Question: Thank you for what you’re trying to do in keeping people informed through this horrible situation. With everything closed, it’s impossible to get information, and the state is crazy if they think they can just cancel expiration dates or extend licenses or whatever and the problem goes away. My main question is about health insurance. My boss got a loan to cover our pay, but it’s short term, and even if we reopen there’s no customers so we are going to be laid off. I am so scared. I don’t even know where to begin.
Answer: First, we truly feel for you and the many other readers who have reached out to Kokua Line during these difficult times. Whether it’s dislocated workers shut out by the unemployment insurance system, parents anguished by their children’s loss of education, delivery drivers who need to keep their licenses current to stay on the job or people voicing numerous other concerns, Hawaii’s problems are serious and widespread. We are sorry that you and so many others are suffering.

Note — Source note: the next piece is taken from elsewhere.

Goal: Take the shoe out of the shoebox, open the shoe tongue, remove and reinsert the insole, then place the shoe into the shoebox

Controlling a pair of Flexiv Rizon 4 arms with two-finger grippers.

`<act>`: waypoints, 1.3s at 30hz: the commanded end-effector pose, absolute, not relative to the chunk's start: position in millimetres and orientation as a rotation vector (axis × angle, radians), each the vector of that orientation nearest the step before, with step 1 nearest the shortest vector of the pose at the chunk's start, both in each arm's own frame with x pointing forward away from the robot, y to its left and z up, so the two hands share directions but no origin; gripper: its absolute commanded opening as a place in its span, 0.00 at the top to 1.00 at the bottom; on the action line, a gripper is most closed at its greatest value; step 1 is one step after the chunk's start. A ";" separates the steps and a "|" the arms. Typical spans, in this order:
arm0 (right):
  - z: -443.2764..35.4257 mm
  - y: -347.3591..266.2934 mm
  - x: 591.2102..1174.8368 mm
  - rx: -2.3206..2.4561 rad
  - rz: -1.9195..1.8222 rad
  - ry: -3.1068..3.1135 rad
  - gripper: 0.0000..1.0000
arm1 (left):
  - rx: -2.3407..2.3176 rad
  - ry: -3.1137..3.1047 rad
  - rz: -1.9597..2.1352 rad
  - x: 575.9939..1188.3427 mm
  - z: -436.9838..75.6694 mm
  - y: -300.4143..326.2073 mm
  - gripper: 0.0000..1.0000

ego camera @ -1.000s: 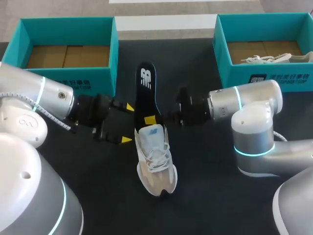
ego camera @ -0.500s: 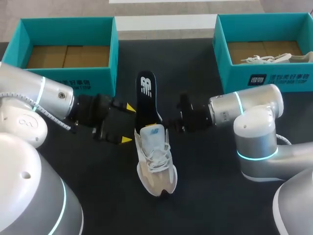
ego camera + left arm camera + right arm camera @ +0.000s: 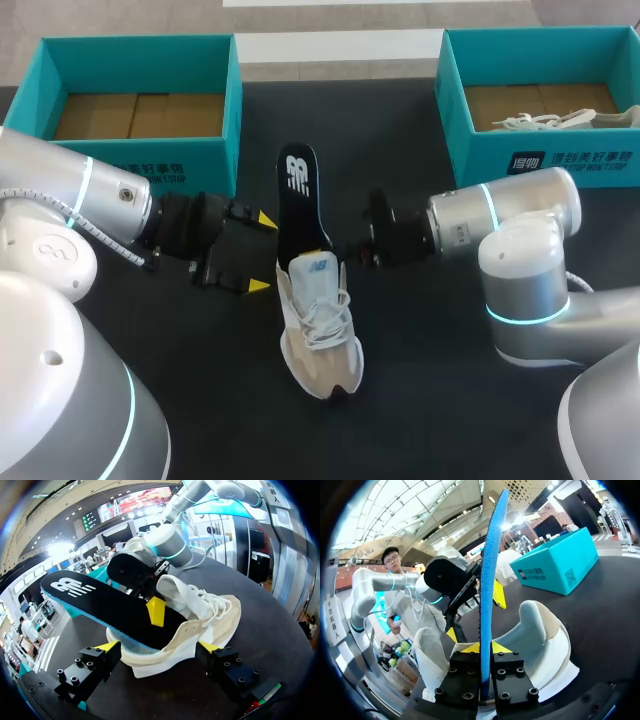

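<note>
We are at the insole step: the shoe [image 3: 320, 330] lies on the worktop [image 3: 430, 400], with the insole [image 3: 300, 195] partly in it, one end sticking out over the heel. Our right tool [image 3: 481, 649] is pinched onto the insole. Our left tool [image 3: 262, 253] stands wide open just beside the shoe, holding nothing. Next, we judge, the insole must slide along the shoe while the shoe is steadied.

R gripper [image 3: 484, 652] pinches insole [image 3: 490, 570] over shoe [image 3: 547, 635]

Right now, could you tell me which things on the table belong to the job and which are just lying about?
Job: shoe; insole, held by the right pincer; empty box, likely the shoe's.
Lying about: other box; spare shoe inside it.
</note>
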State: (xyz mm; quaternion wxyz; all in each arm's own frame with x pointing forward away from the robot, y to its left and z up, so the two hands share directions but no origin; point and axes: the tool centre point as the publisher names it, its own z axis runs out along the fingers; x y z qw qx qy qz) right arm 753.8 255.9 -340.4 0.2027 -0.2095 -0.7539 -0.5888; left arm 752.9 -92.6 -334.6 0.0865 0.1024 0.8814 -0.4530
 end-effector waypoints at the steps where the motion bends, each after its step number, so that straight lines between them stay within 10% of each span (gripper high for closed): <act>1: -336.7 257.7 757.6 -0.577 -1.637 -2.116 0.87 | 0.305 2.629 -1.345 752.2 -333.8 -92.5 0.00; 11: -331.3 259.1 767.0 -0.547 -1.638 -2.131 0.86 | 0.305 2.629 -1.345 752.2 -333.8 -92.5 0.00; 14: -333.2 259.2 769.3 -0.546 -1.611 -2.107 1.00 | 0.305 2.629 -1.345 752.2 -333.8 -92.5 0.00; 39: -348.9 258.9 742.4 -0.644 -1.470 -2.029 0.95 | 0.305 2.629 -1.345 752.2 -333.8 -92.5 0.00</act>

As for your specific question, the state Department of Commerce and Consumer Affairs’ insurance division provides an overview of health insurance options after job loss. We’ll summarize the basics. You can find more details on the department’s website, at 808ne.ws/insdcca.

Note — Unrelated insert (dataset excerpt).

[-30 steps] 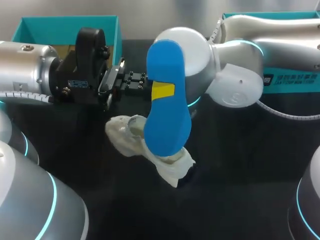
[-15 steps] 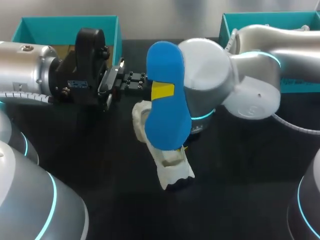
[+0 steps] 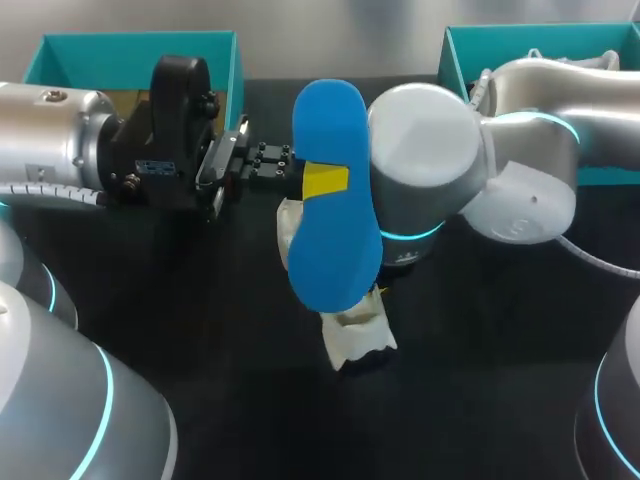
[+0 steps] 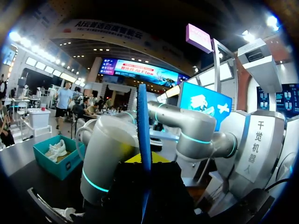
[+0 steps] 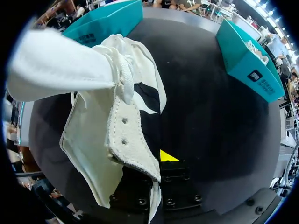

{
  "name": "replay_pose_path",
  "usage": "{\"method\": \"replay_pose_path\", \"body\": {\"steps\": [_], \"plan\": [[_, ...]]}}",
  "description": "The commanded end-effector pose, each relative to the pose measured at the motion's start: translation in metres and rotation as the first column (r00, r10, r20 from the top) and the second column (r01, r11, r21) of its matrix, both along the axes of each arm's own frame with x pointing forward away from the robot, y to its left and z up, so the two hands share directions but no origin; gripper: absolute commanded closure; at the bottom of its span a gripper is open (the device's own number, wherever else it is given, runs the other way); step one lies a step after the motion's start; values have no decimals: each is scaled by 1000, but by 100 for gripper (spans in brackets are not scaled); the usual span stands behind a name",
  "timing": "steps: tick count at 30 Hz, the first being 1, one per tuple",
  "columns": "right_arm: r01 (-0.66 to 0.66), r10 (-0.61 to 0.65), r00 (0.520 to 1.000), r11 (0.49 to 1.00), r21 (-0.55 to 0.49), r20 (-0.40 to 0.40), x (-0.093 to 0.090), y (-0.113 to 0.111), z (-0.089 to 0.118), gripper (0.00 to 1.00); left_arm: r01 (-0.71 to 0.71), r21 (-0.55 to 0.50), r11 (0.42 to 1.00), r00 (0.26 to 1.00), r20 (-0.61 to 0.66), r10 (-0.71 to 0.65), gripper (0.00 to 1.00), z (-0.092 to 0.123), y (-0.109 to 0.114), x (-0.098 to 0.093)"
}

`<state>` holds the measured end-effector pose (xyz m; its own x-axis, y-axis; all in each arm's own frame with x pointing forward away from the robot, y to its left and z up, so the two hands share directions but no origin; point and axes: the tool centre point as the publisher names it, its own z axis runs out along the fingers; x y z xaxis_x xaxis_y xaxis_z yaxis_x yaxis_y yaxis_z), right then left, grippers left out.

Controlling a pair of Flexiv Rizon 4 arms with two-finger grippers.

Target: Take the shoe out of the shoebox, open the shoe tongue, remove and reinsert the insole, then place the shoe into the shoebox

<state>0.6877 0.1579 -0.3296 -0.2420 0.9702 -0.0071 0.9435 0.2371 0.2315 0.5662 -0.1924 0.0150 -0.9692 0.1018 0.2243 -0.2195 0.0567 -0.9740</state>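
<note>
My left gripper [image 3: 288, 170] holds a blue insole [image 3: 332, 200] with a yellow patch up in the air, its fingers shut on the insole's edge. In the left wrist view the insole [image 4: 142, 121] stands edge-on above that gripper [image 4: 145, 163]. The white shoe [image 3: 355, 330] hangs partly hidden behind and below the insole. My right arm's wrist [image 3: 420, 170] covers its gripper in the head view. In the right wrist view the right gripper [image 5: 161, 163] is shut on the rim of the shoe [image 5: 93, 107], whose tongue and laces spread out ahead of it.
A teal shoebox [image 3: 60, 55] stands at the back left behind my left arm. A second teal box [image 3: 470, 45] stands at the back right, and the left wrist view shows a white shoe lying in this box [image 4: 58, 169]. Black tabletop [image 3: 200, 330] surrounds the shoe.
My right arm has swung to the right and nearer, turning the shoe from lying toward the left to hanging under the insole. The left arm and insole have stayed put.
</note>
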Motion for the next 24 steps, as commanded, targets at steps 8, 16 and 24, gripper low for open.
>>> {"method": "replay_pose_path", "body": {"steps": [8, 16, 24], "plan": [[18, -16, 998, 999, 43, -57, 10, -19, 2, 100, 0, 2, 1000, 1000, 0, 0, 100, 0, -1, 0], [58, -54, 996, 997, 48, -76, 5, -15, 1, 100, -40, -118, 992, 998, 44, 46, 100, 41, 7, 22], [134, -125, 984, 989, 60, -128, 6, -11, -2, 100, -114, -81, 990, 992, 47, 118, 100, 43, 38, 43]]}}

If you get laid off and lose health coverage through your employer, your options would vary. Factors include whether your former employer remains in business, with a group policy that you could buy into, and whether the income and assets in your household are so low that you would qualify for Medicaid. Here are the main options, according to DCCA:
>> COBRA: “If you had/have insurance coverage through an employer with 20 or more employees and your employer is still in business with an active group policy, you are entitled to continue your coverage through the federal Consolidated Omnibus Budget Reconciliation Act (COBRA). Under COBRA you have the option to continue your employer group health care coverage for up to 18 months. Under certain circumstances, you may also be entitled to an additional period of coverage if you are disabled, qualify for Medicare, or experience a second qualifying event,” the DCCA says.
If you are laid off, your employer should provide information about signing up for COBRA. You would pay the health plan’s full premium (no contribution from your ex-employer), plus an administrative fee. So it’s an expensive option but would provide seamless continued coverage.
>> Federal marketplace: Individuals or families may purchase comprehensive major medical insurance plans on the federal marketplace, at healthcare.gov. Although there’s an annual enrollment period, people like you with a “qualifying event,” such as losing job-based health coverage, can ask for a special enrollment period. Depending on your circumstances, a subsidy could help pay the premium. Confirm that your medical providers participate before selecting a plan, and consider the deductible and out-of-pocket expenses. You can select a plan on the website or by calling 800-318-2596.
>> Med-QUEST: Hawaii residents with very low income and assets might qualify for health coverage through the state’s Medicaid program, known as Med-QUEST. You can use the pre-assessment tool at medical.mybenefits.hawaii.gov to determine whether you are likely to qualify. It asks about household size, monthly income, assets and other matters. If you seem to be eligible, you would apply at the same site. For additional information, go to medquest.hawaii.gov.